Mit nicht aus einem Vorkommen in der Hauptverhandlung abgeleiteten Spekulationen der Rüge, wonach sich die Aufforderung des David P***** zur Zurückziehung der Belastung lediglich auf das Verfahren des Norbert K***** beziehen könne, wird kein Begründungsmangel aufgezeigt. Der Einwand (der Sache nach Z 9 lit a), wonach Norbert K***** bei seiner Vernehmung im gegen ihn selbst geführten Verfahren nicht Zeuge sei, entzieht sich mangels Festhaltens am tatsächlich festgestellten Tatsachensubstrat einer meritorischen Erwiderung.
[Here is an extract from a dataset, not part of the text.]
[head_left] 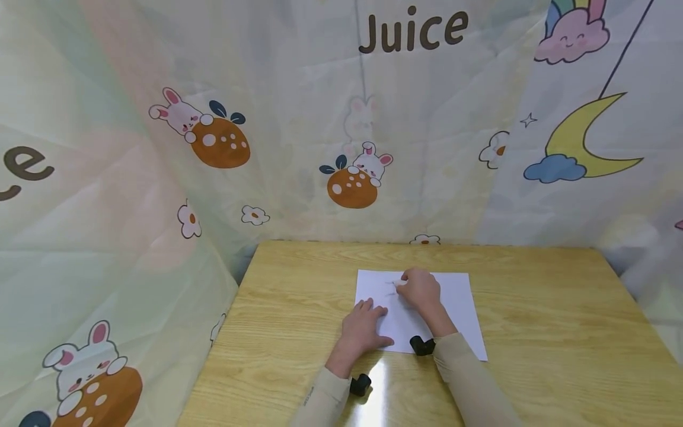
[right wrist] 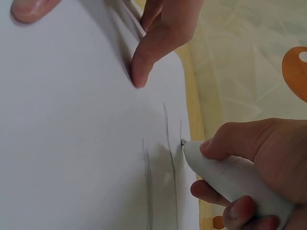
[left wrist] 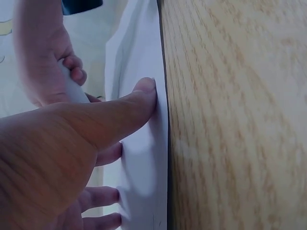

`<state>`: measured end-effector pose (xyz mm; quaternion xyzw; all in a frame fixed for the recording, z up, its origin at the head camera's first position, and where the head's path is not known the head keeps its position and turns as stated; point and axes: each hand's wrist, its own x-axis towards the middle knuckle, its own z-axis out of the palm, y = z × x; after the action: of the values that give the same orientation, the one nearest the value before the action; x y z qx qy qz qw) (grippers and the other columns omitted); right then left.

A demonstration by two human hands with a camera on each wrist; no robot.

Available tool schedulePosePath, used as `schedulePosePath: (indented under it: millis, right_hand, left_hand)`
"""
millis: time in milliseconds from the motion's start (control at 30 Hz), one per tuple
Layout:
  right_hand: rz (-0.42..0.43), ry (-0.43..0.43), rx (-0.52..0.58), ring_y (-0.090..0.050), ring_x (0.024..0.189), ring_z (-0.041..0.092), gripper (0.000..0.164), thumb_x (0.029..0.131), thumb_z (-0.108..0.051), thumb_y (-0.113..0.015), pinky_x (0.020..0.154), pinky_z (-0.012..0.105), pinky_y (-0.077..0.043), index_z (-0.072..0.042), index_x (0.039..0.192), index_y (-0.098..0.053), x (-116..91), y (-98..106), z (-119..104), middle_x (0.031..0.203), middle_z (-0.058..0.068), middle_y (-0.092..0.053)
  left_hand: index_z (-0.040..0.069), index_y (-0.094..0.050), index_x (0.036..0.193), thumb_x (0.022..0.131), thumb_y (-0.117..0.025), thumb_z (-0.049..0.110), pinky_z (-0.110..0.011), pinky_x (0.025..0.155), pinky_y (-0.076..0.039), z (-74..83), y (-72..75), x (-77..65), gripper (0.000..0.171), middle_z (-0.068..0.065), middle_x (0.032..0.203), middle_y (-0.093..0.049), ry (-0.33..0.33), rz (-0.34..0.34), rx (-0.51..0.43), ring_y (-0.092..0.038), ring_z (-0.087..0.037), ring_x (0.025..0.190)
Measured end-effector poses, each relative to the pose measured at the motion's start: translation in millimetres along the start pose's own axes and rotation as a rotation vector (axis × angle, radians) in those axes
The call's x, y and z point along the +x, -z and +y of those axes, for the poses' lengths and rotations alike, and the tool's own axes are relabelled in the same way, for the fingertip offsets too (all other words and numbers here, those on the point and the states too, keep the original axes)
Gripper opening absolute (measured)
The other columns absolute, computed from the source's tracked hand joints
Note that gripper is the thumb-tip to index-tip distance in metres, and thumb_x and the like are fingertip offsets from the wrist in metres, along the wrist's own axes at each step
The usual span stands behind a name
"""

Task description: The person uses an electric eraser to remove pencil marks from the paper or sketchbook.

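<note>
A sheet of white paper (head_left: pixel 456 308) lies on the wooden table. My right hand (head_left: pixel 421 290) grips a thick white pen (right wrist: pixel 230 175) near the sheet's far edge, its small tip touching the paper in the right wrist view. Beside the tip run several thin grey lines (right wrist: pixel 173 177). With fingers spread, my left hand (head_left: pixel 361 326) rests on the sheet's left part. In the left wrist view its thumb (left wrist: pixel 136 103) lies on the paper close to the edge, and the pen (left wrist: pixel 73 85) shows behind it in the right hand.
The wooden table (head_left: pixel 555 332) stretches out on both sides of the paper. Behind and to the left hangs a printed cloth (head_left: pixel 288 118) with rabbits, a moon and lettering. A black wrist mount (head_left: pixel 360 385) sits by the left cuff, another (head_left: pixel 421 346) by the right.
</note>
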<state>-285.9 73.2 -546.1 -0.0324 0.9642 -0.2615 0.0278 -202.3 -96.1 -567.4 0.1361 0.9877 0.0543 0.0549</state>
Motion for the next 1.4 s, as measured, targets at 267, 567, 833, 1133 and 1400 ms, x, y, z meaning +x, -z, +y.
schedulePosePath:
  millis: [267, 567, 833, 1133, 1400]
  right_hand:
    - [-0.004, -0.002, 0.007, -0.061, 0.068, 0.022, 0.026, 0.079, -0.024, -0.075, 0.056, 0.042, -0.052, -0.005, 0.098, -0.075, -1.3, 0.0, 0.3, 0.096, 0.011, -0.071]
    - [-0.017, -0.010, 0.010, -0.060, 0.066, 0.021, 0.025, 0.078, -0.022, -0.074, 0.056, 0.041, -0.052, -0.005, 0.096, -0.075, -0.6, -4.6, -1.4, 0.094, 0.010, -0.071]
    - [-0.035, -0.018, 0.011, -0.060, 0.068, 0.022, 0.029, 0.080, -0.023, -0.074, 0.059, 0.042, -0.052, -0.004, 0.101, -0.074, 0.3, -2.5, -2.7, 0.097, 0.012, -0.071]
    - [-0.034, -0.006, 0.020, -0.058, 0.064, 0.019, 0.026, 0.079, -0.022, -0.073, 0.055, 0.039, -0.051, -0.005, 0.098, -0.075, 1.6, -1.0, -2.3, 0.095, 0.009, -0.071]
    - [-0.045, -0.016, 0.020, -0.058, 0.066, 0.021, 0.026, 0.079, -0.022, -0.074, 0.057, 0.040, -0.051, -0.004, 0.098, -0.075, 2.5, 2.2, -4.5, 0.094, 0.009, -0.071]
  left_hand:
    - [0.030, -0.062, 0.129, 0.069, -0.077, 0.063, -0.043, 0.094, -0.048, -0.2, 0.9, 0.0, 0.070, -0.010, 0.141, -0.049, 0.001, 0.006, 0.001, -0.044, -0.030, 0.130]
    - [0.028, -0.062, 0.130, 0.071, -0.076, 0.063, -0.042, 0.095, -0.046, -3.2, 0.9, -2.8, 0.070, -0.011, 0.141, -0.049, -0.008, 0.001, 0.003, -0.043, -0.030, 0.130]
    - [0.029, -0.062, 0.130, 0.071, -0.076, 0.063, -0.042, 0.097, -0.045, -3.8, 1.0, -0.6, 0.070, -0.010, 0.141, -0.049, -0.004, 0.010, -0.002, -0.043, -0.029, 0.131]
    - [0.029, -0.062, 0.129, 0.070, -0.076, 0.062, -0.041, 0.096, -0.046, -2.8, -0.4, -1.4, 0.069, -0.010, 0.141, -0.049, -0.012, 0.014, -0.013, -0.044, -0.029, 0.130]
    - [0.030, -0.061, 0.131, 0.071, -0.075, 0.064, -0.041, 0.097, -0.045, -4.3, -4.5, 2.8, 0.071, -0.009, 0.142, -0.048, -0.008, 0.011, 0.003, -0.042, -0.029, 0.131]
Die zum Verfallsausspruch vermissten Feststellungen (der Sache nach Z 11 dritter Fall) finden sich auf US 16. Soweit die Rüge die Urteilsannahmen zum erlangten Vorteil in Zweifel zieht, orientiert sie sich nicht an den Kriterien zur Geltendmachung materieller Nichtigkeit. Der Vollständigkeit halber sei auch festgehalten, dass § 20 StGB in der geltenden Fassung von einem Aufwendungen nicht berücksichtigenden Bruttoprinzip ausgeht. Soweit der Beschwerdeführer auf eine Abschöpfung der Bereicherung abstellt, ignoriert er den Verfallsausspruch. Hinsichtlich A./I./8./b./ wurde bereits klargestellt, dass es sich beim Tatzeitpunkt 16. Juli 2011 um einen bloßen Schreibfehler handelt.
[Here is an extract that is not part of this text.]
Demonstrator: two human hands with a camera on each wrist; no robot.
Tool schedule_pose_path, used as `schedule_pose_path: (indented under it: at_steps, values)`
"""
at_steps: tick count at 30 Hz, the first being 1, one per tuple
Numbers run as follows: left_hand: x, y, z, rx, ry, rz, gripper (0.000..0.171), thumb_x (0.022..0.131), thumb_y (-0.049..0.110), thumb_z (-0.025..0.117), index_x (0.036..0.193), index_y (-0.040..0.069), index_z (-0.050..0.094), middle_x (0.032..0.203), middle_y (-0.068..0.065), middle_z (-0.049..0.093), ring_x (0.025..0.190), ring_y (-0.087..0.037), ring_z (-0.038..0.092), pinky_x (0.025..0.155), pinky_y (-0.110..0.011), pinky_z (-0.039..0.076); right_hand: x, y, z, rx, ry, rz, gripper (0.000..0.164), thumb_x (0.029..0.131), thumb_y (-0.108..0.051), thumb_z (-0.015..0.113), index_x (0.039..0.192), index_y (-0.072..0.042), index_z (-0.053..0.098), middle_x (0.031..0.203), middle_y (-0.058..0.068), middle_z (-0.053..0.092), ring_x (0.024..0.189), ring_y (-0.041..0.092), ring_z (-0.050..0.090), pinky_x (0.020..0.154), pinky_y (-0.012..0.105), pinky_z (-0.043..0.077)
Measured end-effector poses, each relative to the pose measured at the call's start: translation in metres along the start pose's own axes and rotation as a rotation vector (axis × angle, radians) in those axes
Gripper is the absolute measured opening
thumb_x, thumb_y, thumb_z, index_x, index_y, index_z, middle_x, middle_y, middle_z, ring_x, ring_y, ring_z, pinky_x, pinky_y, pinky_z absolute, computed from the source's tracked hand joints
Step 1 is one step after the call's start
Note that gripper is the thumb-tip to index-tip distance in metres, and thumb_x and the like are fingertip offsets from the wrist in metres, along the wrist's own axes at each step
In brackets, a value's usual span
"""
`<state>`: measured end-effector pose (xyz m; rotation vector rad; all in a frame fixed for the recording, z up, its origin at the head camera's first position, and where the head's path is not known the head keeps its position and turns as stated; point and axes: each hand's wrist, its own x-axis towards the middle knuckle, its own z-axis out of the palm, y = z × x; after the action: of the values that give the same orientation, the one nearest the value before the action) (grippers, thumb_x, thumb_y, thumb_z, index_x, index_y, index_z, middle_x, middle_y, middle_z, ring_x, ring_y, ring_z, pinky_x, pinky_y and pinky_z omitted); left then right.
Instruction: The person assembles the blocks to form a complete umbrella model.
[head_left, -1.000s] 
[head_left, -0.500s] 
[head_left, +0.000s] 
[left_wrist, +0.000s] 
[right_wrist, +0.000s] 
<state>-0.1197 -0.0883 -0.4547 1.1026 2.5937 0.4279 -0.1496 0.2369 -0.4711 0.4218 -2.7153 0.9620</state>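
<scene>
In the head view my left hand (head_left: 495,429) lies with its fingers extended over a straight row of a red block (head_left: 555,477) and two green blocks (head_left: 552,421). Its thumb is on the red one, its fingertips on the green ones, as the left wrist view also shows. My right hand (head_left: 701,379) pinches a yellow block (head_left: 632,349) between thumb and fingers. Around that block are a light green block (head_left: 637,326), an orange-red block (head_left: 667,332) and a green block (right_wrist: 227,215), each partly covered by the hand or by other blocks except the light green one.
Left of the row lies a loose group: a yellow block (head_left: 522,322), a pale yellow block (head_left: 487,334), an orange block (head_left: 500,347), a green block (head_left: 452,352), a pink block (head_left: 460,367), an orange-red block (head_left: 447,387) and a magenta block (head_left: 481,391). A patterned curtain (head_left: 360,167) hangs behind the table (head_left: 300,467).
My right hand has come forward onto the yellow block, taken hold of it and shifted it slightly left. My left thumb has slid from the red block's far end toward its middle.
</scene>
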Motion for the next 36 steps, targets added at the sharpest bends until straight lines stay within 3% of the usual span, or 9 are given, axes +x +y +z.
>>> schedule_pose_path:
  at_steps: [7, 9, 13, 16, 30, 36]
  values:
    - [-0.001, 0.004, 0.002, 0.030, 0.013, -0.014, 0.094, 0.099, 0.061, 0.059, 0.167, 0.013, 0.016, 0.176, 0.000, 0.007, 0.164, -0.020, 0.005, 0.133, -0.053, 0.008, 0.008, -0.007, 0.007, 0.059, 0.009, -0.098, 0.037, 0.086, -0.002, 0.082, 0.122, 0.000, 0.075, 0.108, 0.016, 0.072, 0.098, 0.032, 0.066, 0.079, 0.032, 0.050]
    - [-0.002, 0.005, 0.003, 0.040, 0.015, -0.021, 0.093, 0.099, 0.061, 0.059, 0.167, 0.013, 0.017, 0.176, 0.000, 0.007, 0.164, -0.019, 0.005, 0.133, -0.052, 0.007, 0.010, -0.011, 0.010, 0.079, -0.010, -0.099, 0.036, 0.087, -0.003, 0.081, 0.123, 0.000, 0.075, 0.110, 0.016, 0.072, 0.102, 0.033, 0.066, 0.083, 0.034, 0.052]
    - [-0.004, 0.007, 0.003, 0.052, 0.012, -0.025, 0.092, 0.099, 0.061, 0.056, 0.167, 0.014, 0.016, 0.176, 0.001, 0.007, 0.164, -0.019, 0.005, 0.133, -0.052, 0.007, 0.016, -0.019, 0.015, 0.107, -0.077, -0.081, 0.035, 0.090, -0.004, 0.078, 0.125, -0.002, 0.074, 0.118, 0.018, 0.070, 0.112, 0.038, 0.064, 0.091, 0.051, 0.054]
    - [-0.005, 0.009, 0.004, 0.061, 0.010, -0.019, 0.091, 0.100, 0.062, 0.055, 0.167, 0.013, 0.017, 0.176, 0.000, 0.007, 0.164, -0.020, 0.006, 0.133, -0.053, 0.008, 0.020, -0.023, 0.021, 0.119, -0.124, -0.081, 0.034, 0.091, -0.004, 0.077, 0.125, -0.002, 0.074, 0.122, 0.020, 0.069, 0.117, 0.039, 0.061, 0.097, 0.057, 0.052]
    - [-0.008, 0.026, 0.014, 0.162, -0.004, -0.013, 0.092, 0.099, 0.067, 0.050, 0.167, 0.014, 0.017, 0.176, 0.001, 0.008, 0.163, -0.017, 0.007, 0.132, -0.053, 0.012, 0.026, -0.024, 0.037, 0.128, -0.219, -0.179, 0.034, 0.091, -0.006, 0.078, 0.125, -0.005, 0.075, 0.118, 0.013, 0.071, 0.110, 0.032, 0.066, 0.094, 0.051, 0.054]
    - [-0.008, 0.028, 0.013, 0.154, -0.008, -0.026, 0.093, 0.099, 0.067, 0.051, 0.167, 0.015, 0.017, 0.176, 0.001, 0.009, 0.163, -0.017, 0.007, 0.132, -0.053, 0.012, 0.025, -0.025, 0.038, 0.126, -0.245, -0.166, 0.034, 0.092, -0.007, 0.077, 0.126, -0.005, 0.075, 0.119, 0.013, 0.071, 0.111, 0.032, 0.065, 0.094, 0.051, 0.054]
Die Nichtigkeitsbeschwerde war daher ‑ in Übereinstimmung mit der Stellungnahme der Generalprokuratur ‑ bereits bei nichtöffentlicher Beratung sofort zurückzuweisen (§ 285d Abs 1 StPO), woraus die Zuständigkeit des Oberlandesgerichts zur Erledigung der Berufungen folgt (§ 285i StPO).

Die Kostenentscheidung beruht auf § 390a Abs 1 StPO.